### Exercise aim
Write the listing below out again word for word, without a single picture.

### Data below
####

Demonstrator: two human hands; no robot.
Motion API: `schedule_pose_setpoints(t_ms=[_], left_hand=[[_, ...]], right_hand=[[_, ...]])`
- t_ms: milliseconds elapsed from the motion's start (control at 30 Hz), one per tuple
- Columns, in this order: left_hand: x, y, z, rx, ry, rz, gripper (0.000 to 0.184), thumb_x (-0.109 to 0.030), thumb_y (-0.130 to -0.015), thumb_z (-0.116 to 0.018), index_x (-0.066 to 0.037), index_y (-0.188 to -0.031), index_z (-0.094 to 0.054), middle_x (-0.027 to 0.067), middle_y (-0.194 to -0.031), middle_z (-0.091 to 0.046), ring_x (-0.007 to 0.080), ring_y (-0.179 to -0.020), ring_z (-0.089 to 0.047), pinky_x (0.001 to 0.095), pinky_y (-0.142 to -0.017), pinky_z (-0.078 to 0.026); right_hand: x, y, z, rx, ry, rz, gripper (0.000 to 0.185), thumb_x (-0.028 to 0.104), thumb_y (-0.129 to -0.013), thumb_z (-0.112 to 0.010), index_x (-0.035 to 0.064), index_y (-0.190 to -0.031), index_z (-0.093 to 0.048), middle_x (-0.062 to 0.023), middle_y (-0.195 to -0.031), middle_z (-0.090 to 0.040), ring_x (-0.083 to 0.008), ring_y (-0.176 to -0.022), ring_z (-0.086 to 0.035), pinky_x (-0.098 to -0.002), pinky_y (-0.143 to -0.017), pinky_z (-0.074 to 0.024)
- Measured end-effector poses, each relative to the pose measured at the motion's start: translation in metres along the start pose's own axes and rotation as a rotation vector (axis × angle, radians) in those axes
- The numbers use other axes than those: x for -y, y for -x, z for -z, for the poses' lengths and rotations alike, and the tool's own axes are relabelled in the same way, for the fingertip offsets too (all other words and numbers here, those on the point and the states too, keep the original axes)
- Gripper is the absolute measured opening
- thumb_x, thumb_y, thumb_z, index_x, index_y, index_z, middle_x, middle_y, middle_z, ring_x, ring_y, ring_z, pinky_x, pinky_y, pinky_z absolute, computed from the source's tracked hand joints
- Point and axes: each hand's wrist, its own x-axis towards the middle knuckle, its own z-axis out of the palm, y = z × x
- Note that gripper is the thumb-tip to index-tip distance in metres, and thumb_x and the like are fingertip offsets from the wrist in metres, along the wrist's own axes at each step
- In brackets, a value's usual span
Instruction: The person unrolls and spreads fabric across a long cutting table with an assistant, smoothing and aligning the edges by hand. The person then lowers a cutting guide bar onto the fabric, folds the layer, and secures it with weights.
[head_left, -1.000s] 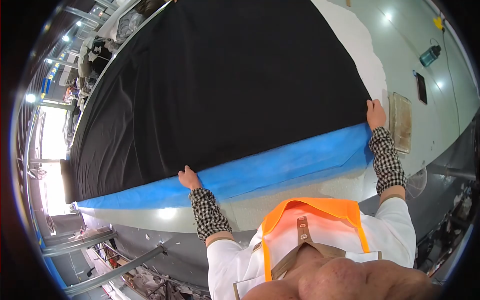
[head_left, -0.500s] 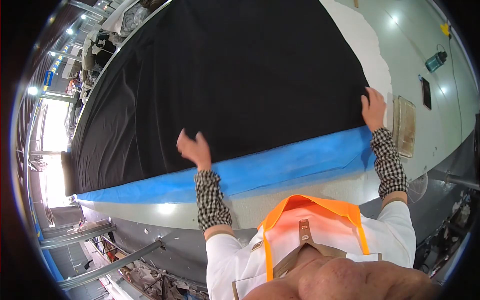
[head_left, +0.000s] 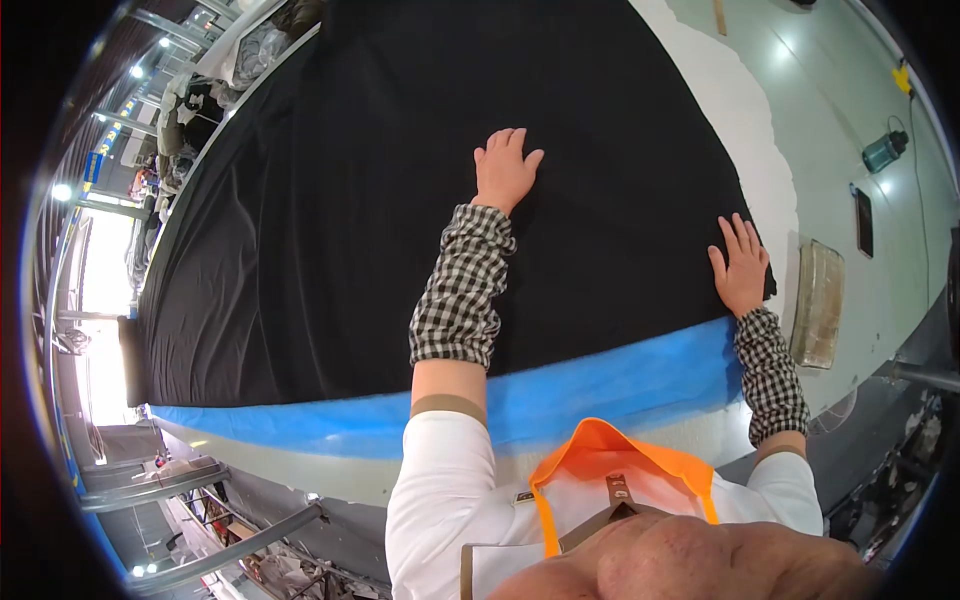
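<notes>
A wide black cloth [head_left: 400, 120] lies over a blue sheet [head_left: 600, 385], whose strip shows along the near edge. My left hand [head_left: 505, 168] rests on the middle of the cloth, fingers spread and holding nothing. Near the cloth's right edge, my right hand [head_left: 740, 265] lies with its fingers apart, also holding nothing. White paper [head_left: 735, 90] shows beyond the cloth's right edge. Wrinkles run through the cloth on the left side.
On the pale table [head_left: 860, 310], a flat wrapped block [head_left: 818, 305] lies right of my right hand. Farther right are a phone [head_left: 863, 222], a teal bottle [head_left: 885, 150] and a cable. Bagged goods [head_left: 260, 50] line the far left side.
Both hands released the cloth's near edge. My left hand moved forward and right onto the middle of the cloth; my right hand now lies flat near its right edge.
</notes>
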Motion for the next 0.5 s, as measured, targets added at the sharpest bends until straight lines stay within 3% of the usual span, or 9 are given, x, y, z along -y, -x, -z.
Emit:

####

### Answer to this exercise
Demonstrator: two human hands; no robot.
Motion API: `schedule_pose_setpoints(t_ms=[_], left_hand=[[_, ...]], right_hand=[[_, ...]])`
- t_ms: milliseconds elapsed from the motion's start (control at 30 Hz), one per tuple
- Columns, in this order: left_hand: x, y, z, rx, ry, rz, gripper (0.000 to 0.184), thumb_x (-0.109 to 0.030), thumb_y (-0.130 to -0.015), thumb_z (-0.116 to 0.018), index_x (-0.066 to 0.037), index_y (-0.188 to -0.031), index_z (-0.094 to 0.054), middle_x (-0.027 to 0.067), middle_y (-0.194 to -0.031), middle_z (-0.091 to 0.046), ring_x (-0.007 to 0.080), ring_y (-0.179 to -0.020), ring_z (-0.089 to 0.047), pinky_x (0.001 to 0.095), pinky_y (-0.142 to -0.017), pinky_z (-0.078 to 0.026); right_hand: x, y, z, rx, ry, rz, gripper (0.000 to 0.185), thumb_x (-0.028 to 0.104), thumb_y (-0.129 to -0.013), thumb_z (-0.112 to 0.010), index_x (-0.035 to 0.064), index_y (-0.190 to -0.031), index_z (-0.093 to 0.048), middle_x (-0.062 to 0.023), middle_y (-0.195 to -0.031), middle_z (-0.090 to 0.040), ring_x (-0.083 to 0.008), ring_y (-0.176 to -0.022), ring_z (-0.086 to 0.035), pinky_x (-0.098 to -0.002), pinky_y (-0.143 to -0.017), pinky_z (-0.074 to 0.024)
- Measured end-effector poses, each relative to the pose measured at the motion's start: translation in metres along the start pose's own axes and rotation as a rotation vector (axis × angle, radians) in those axes
- The numbers use other axes than those: x for -y, y for -x, z for -z, for the poses' lengths and rotations alike, and the tool's own axes are relabelled in the same way, for the fingertip offsets too (all other words and numbers here, those on the point and the states too, keep the original axes)
- Gripper is the absolute measured opening
- thumb_x, thumb_y, thumb_z, index_x, index_y, index_z, middle_x, middle_y, middle_z, ring_x, ring_y, ring_z, pinky_x, pinky_y, pinky_z absolute, computed from the source's tracked hand joints
- Point and axes: each hand's wrist, its own x-axis towards the middle knuckle, its own z-axis out of the palm, y = z × x
- Note that gripper is the thumb-tip to index-tip distance in metres, and thumb_x and the like are fingertip offsets from the wrist in metres, along the wrist's own axes at each step
- In brackets, a value's usual span
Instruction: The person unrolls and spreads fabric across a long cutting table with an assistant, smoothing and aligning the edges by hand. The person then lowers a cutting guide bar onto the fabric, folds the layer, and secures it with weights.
[head_left, -1.000s] 
[head_left, -0.500s] 
[head_left, +0.000s] 
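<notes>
A wide black cloth [head_left: 400, 120] lies over a blue sheet [head_left: 600, 385], whose strip shows along the near edge. My left hand [head_left: 505, 168] rests on the middle of the cloth, fingers spread and holding nothing. Near the cloth's right edge, my right hand [head_left: 740, 265] lies with its fingers apart, also holding nothing. White paper [head_left: 735, 90] shows beyond the cloth's right edge. Wrinkles run through the cloth on the left side.
On the pale table [head_left: 860, 310], a flat wrapped block [head_left: 818, 305] lies right of my right hand. Farther right are a phone [head_left: 863, 222], a teal bottle [head_left: 885, 150] and a cable. Bagged goods [head_left: 260, 50] line the far left side.
Both hands released the cloth's near edge. My left hand moved forward and right onto the middle of the cloth; my right hand now lies flat near its right edge.
</notes>
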Motion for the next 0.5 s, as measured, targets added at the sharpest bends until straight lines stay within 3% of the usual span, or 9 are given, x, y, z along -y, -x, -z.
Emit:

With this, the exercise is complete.